**REQUIRED ACTION**
Exactly the lines below from the one with "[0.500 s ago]" up to and including the one with "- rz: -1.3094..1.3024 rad" make up the answer, with nothing else added.
*** Begin section ***
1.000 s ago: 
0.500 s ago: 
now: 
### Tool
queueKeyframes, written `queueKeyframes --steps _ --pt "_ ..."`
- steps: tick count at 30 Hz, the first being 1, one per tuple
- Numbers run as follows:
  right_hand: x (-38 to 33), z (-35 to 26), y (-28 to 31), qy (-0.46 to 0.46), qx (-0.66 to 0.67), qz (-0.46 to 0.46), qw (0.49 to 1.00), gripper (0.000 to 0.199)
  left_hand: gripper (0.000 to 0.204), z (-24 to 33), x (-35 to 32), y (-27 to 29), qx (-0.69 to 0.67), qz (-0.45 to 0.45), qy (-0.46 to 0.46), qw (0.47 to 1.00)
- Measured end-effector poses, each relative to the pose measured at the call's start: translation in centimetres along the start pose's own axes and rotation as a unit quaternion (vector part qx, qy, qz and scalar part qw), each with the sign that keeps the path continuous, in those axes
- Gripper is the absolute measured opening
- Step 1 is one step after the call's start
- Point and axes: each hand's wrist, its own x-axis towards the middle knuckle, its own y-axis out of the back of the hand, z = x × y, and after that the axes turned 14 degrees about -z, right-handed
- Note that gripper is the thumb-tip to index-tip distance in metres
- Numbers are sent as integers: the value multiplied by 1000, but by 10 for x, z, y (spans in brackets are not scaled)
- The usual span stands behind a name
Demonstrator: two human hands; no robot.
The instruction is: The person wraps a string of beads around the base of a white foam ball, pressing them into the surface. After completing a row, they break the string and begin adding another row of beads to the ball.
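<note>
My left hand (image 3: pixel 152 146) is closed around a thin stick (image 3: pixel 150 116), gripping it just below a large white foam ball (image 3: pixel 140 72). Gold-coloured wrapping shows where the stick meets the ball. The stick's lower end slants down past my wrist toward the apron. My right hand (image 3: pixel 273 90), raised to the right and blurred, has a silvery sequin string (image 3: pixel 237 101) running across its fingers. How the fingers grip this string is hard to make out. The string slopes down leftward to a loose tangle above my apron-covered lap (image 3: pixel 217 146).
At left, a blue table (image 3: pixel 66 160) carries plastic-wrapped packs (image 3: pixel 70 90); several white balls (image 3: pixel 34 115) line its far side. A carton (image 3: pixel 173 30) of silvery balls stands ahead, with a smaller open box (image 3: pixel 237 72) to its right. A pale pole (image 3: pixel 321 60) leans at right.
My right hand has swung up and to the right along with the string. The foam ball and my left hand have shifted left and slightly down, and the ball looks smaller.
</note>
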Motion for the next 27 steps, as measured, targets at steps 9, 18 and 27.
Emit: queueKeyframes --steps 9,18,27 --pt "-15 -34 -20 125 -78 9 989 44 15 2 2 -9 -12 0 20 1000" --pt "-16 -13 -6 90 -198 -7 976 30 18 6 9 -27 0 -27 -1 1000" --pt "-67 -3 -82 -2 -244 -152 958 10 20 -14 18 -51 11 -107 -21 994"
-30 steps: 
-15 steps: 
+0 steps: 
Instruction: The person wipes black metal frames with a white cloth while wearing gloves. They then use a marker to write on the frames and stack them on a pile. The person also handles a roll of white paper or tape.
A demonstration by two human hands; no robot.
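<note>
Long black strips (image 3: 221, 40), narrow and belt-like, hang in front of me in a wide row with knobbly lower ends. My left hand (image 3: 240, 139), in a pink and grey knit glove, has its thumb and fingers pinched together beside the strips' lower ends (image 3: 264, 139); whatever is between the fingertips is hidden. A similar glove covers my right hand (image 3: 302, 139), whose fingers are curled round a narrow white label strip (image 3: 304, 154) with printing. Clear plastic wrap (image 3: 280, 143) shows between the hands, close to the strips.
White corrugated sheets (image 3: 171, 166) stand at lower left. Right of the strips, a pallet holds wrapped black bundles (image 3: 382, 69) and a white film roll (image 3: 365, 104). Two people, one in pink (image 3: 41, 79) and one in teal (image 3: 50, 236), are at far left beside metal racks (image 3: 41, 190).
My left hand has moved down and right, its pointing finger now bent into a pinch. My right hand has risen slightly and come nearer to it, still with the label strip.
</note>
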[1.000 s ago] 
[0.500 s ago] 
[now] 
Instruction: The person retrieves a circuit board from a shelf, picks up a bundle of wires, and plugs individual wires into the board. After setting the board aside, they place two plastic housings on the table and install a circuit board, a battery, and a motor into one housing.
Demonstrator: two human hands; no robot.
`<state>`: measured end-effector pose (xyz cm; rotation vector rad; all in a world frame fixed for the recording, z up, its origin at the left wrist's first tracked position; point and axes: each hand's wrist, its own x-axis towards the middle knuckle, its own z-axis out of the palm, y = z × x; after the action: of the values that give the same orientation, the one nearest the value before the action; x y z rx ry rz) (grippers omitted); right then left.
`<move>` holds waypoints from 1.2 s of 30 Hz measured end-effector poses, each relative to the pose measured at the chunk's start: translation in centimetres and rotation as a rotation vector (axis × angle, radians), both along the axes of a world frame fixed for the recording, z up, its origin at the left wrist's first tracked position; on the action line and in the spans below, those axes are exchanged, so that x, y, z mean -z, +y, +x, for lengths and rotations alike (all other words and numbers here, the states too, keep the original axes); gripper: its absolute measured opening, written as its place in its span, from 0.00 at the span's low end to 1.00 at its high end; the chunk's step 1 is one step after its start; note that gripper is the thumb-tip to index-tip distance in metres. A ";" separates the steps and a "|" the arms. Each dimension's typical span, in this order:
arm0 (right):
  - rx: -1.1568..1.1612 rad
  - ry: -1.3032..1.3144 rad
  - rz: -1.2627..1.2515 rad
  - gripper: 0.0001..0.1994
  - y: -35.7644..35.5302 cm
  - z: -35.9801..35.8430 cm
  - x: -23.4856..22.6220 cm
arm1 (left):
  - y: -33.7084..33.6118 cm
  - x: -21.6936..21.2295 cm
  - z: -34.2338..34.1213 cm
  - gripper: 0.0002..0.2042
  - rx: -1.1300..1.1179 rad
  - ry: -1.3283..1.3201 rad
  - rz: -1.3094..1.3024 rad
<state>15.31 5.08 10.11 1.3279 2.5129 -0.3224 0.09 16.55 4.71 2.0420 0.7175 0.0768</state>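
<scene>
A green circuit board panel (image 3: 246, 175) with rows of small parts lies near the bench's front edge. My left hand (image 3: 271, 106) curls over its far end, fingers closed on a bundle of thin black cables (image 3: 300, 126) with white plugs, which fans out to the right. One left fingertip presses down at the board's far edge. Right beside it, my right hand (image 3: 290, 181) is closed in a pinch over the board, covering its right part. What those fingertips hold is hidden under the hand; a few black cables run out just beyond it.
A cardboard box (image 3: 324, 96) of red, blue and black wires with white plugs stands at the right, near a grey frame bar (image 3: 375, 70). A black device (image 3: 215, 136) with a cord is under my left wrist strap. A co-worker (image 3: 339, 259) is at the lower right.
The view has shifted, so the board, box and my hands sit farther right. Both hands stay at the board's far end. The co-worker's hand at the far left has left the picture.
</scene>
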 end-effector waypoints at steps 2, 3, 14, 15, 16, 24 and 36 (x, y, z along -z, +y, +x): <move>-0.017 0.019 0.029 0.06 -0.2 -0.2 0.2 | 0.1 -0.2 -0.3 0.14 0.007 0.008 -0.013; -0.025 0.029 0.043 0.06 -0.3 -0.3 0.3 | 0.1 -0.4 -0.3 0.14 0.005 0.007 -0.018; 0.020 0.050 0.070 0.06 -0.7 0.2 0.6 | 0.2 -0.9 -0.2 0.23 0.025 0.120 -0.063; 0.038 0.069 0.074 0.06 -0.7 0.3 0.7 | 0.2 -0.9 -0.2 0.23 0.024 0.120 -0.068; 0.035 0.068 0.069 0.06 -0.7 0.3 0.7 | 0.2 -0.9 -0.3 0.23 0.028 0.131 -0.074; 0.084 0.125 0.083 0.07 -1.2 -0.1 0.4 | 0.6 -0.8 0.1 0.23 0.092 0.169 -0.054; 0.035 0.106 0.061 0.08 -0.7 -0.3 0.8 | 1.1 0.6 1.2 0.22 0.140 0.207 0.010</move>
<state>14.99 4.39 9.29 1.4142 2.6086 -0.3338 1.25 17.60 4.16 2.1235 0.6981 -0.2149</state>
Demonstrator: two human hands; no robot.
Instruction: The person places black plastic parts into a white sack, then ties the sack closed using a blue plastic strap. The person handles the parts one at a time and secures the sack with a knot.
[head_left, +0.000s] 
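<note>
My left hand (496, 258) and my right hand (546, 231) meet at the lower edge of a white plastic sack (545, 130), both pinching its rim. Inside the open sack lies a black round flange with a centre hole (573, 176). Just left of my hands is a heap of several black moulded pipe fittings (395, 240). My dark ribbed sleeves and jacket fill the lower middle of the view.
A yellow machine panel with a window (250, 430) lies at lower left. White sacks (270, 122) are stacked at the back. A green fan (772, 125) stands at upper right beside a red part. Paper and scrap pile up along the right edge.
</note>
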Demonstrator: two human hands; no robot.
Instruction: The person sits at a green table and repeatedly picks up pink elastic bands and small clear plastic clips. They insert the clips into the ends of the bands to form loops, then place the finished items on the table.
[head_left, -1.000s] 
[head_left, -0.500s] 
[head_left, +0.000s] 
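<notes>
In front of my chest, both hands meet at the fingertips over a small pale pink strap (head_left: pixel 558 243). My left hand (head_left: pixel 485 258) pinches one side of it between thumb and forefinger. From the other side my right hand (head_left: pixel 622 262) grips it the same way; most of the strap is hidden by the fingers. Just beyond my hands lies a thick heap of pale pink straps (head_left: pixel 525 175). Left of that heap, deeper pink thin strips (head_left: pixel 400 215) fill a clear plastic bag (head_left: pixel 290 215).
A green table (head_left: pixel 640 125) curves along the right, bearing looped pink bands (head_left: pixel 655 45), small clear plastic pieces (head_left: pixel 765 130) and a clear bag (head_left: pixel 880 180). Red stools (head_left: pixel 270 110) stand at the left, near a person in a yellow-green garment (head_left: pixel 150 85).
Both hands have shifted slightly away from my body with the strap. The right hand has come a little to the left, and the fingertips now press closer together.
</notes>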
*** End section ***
**RESPONSE TO THIS EXERCISE**
[0.500 s ago] 
[now] 
Instruction: The person retrieves a circuit board from a shelf, picks up a bundle of wires, and plugs individual wires into the board. After setting the board aside, they place two plastic housings on the table and install a circuit board, a battery, and a motor into one housing.
Demonstrator: two human hands; no robot.
`<state>`: measured end-effector pose (xyz cm; rotation vector rad; all in a world frame fixed for the recording, z up, its origin at the left wrist's first tracked position; point and axes: each hand's wrist, its own x-axis towards the middle knuckle, its own z-axis out of the palm, y = z × x; after the action: of the values that give the same orientation, the one nearest the value before the action; x y z rx ry rz) (grippers omitted); right then left.
`<move>` holds waypoints from 1.2 s of 30 Hz measured end-effector poses, each relative to the pose measured at the chunk's start: translation in centimetres and rotation as a rotation vector (axis × angle, radians), both along the axes of a world frame fixed for the recording, z up, its origin at the left wrist's first tracked position; on the action line and in the spans below, those axes are exchanged, so that x, y, z mean -z, +y, +x, for lengths and rotations alike (all other words and numbers here, the states too, keep the original axes); gripper: its absolute measured opening, written as its place in its span, from 0.00 at the span's low end to 1.00 at its high end; the chunk's step 1 is one step after its start; note that gripper is the thumb-tip to index-tip distance in metres. A ";" separates the steps and a "|" the arms. Each dimension's typical span, in this order:
arm0 (right):
  - rx: -1.1568..1.1612 rad
  - ry: -1.3032..1.3144 rad
  - rz: -1.2627..1.2515 rad
  - gripper: 0.0001..0.1994
  - y: -35.7644..35.5302 cm
  - z: -35.9801..35.8430 cm
  - x: -23.4856..22.6220 cm
arm1 (left):
  - y: -33.7084..33.6118 cm
  - x: -21.6936..21.2295 cm
  - z: -34.2338..34.1213 cm
  - gripper: 0.0002..0.2042
  - rx: -1.1300..1.1179 rad
  - ry: -1.3283..1.3201 rad
  - rz: -1.3094..1.3024 rad

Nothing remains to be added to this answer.